Let's say you are receiving some JavaScript source code through a streaming interface and you want to minify the code using UglifyJS. This is how you generally solve the problem:

const { createReadStream } = require('fs')
const { minify } = require('uglify-js')

let data = ''
createReadStream('source.js')
  .on('data', (d) => data += d.toString())
  .on('error', (e) => {
    console.error(e)
    process.exit(1)
  })
  .on('end', () => {
    const { code: minifiedCode } = minify(data)
    console.log('Minified code', minifiedCode)
  })

While this implementation is fine and it's not particularly complicated, it might not be the most composable one it's a bit verbose to read.

Using StreamAccumulator you can solve the same problem as follows:

const { createReadStream } = require('fs')
const StreamAccumulator = require('stream-accumulator')

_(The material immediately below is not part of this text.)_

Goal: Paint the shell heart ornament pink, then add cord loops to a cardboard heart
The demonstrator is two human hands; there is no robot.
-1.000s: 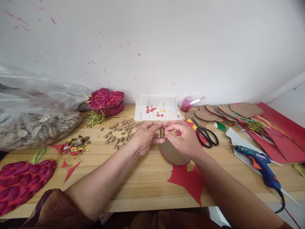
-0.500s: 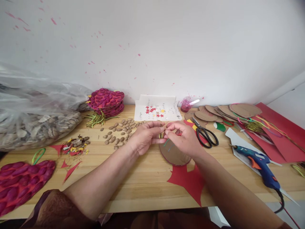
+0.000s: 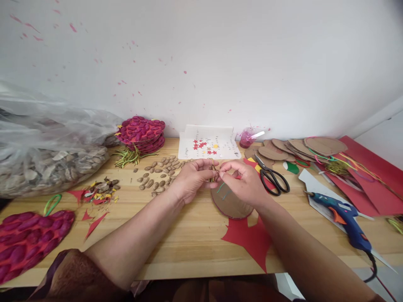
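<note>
Both hands meet at the middle of the wooden table [image 3: 195,235]. My left hand [image 3: 192,180] pinches a small bundle of thin green and yellow strips [image 3: 213,173]. My right hand [image 3: 245,184] has its fingertips closed on the same bundle from the right. Under the hands lies a brown cardboard oval [image 3: 231,203] with a few loose coloured strips on it, resting on a red paper cutout [image 3: 248,239].
Black scissors [image 3: 272,176] and a blue glue gun [image 3: 343,216] lie to the right, with cardboard ovals [image 3: 315,146] and red sheets [image 3: 371,176] behind. Scattered seeds [image 3: 159,172], a star sheet [image 3: 208,144], a pink seed stack [image 3: 141,132], a plastic bag [image 3: 47,147] and a pink seed heart [image 3: 28,239] lie left.
The hands stay together at the same spot; the fingers have shifted slightly on the strip bundle, and more of the cardboard oval with loose strips shows beneath them.
</note>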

const source = createReadStream('source.js')
source
  .pipe(new StreamAccumulator())
  .on('end', (data) => {
    const { code: minifiedCode } = minify(data)
    console.log('Minified code', minifiedCode)
  })

And, if you use the promise based interface you can even use async/await and have a more streamlined and easy to read implementation:

const { createReadStream } = require('fs')
const StreamAccumulator = require('stream-accumulator')

// ... inside an async function
const source = createReadStream('source.js')
const code = await StreamAccumulator.promise(source)
const { code: minifiedCode } = minify(data)
console.log('Minified code', minifiedCode)

🕹 Usage

This library offers 2 APIs, a stream based one (transform stream) and a promise based one.

🌊 Stream based API

The stream based API allows you to pipe a Readable stream into StreamAccumulator. StreamAccumulator will buffer the entire readable stream and will emit a single chunk when the source stream is ended.

Example:

const StreamAccumulator = require('stream-accumulator')

// initialize someReadableStream

someReadableStream
  .pipe(new StreamAccumulator())
  .on('end', (data) => {
    // data is a buffer
  })

🤞Promise based API

The promise based API allows you to wait for the source stream to finish (or emit an error.

Example:

const StreamAccumulator = require('stream-accumulator')

// initialize someSourceStream

// ... inside an async function
const data = await StreamAccumulator.promise(someSourceStream)
// data is a buffer

👯‍ Contributing

Everyone is very welcome to contribute to this project. You can contribute just by submitting bugs or suggesting improvements by opening an issue on GitHub.

🤦‍ License

Licensed under MIT License. © Luciano Mammino.